SHRM posted an interesting article about how employee use of social media can violate restrictions on solicitation. The article focused on the use of LinkedIn by employees once at their new employer. In one situation, the employee sent a request to connect with a former colleague and when the colleague accepted the request, he was directed to the employee’s new LinkedIn profile which included job postings for the new employer. In the other situation, the employee’s new LinkedIn profile included a description of the new employer, photos of the employer’s products, and directly asked the employee’s LinkedIn connections (many of whom were customers of the former employer) to call for a quote. In the first situation, the court found the employee’s use of LinkedIn did not violate the employee’s non-solicitation restrictions, in the latter, the court found that the post, which actually solicited business from customers of the employee’s former employer, violated the employee’s non-solicitation agreement.

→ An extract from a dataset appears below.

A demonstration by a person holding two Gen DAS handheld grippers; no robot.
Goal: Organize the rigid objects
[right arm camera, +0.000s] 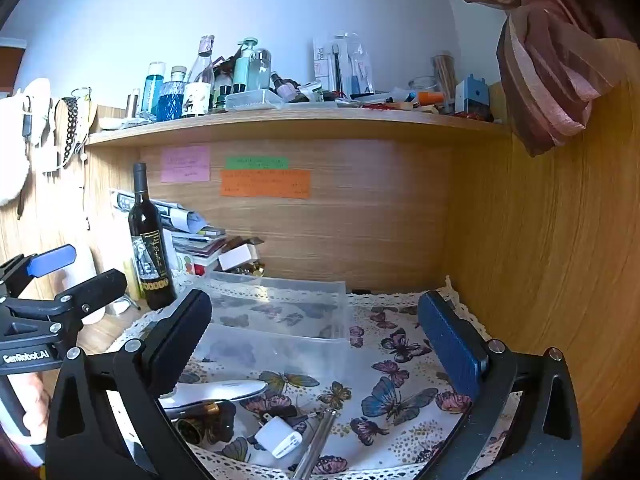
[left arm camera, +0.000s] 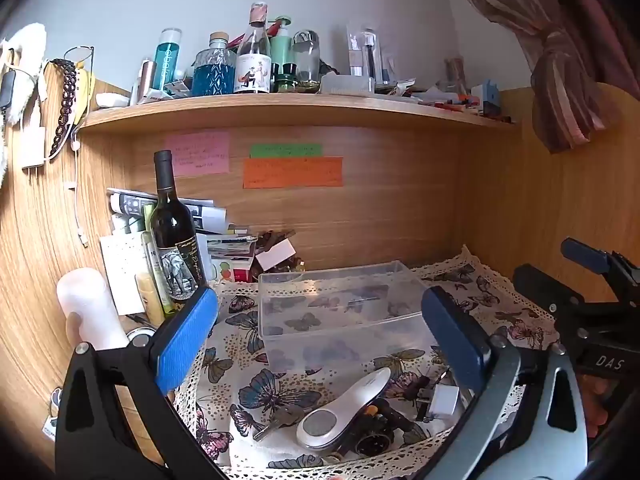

With respect to Facebook, at least one court has held that a public announcement from a new employer that an employee has been hired, does not constitute solicitation (even where customers of former employer see and comment on the post).
Until the case law on this subject is more developed, employers and employees need to understand that while a public announcement about a new hire will probably not constitute solicitation, the more information provided about the new employer (and its products/services, opportunities to transact business or for employment), and the more targeted the announcement, the greater the risk that the social media activity will be characterized as an improper solicitation.